● TASK ITEM
Whatever the listing holds, output it without alteration.

● DATASET EXCERPT
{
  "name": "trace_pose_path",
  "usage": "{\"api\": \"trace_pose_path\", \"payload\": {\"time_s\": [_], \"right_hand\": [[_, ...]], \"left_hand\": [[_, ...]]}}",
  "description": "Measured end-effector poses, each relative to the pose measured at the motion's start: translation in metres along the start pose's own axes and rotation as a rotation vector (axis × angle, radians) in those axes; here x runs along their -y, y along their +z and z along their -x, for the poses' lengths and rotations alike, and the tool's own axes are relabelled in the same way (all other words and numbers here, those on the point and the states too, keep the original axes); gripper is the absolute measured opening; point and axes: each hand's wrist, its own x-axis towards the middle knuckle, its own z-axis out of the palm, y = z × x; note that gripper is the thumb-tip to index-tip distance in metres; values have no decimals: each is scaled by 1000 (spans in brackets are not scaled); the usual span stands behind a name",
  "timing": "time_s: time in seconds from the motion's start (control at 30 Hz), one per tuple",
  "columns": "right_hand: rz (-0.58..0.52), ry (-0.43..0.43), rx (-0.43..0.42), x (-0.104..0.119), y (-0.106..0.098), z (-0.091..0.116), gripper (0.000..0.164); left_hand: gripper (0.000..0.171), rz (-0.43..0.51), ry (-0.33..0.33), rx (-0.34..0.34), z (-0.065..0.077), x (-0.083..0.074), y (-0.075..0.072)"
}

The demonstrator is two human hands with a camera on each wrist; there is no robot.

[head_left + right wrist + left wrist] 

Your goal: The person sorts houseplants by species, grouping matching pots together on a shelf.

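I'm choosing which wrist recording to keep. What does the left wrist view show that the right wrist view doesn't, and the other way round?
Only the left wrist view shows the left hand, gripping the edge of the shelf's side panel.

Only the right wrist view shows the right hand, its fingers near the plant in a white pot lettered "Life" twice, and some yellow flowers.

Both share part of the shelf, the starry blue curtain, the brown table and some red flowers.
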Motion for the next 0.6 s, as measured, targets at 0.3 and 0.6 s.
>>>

● SOLUTION TO THIS PROBLEM
{
  "name": "trace_pose_path",
  "usage": "{\"api\": \"trace_pose_path\", \"payload\": {\"time_s\": [_], \"right_hand\": [[_, ...]], \"left_hand\": [[_, ...]]}}",
  "description": "Measured end-effector poses, each relative to the pose measured at the motion's start: translation in metres along the start pose's own axes and rotation as a rotation vector (axis × angle, radians) in those axes; here x runs along their -y, y along their +z and z along their -x, for the poses' lengths and rotations alike, and the tool's own axes are relabelled in the same way (all other words and numbers here, those on the point and the states too, keep the original axes); gripper is the absolute measured opening; point and axes: each hand's wrist, its own x-axis towards the middle knuckle, its own z-axis out of the palm, y = z × x; note that gripper is the thumb-tip to index-tip distance in metres; values have no decimals: each is scaled by 1000 (spans in brackets are not scaled); the usual span stands behind a name",
  "timing": "time_s: time in seconds from the motion's start (control at 30 Hz), one per tuple",
  "columns": "right_hand: rz (-0.58..0.52), ry (-0.43..0.43), rx (-0.43..0.42), x (-0.104..0.119), y (-0.106..0.098), z (-0.091..0.116), gripper (0.000..0.164); left_hand: gripper (0.000..0.171), rz (-0.43..0.51), ry (-0.33..0.33), rx (-0.34..0.34), z (-0.065..0.077), x (-0.083..0.074), y (-0.075..0.072)"
}

The demonstrator is two human hands with a camera on each wrist; there is no robot.

[head_left + right wrist + left wrist] 

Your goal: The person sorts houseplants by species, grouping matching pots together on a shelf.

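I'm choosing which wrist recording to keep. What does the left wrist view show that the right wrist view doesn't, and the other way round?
Only the left wrist view shows the left hand, gripping the edge of the shelf's side panel.

Only the right wrist view shows the right hand, its fingers near the plant in a white pot lettered "Life" twice, and some yellow flowers.

Both share part of the shelf, the starry blue curtain, the brown table and some red flowers.
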Motion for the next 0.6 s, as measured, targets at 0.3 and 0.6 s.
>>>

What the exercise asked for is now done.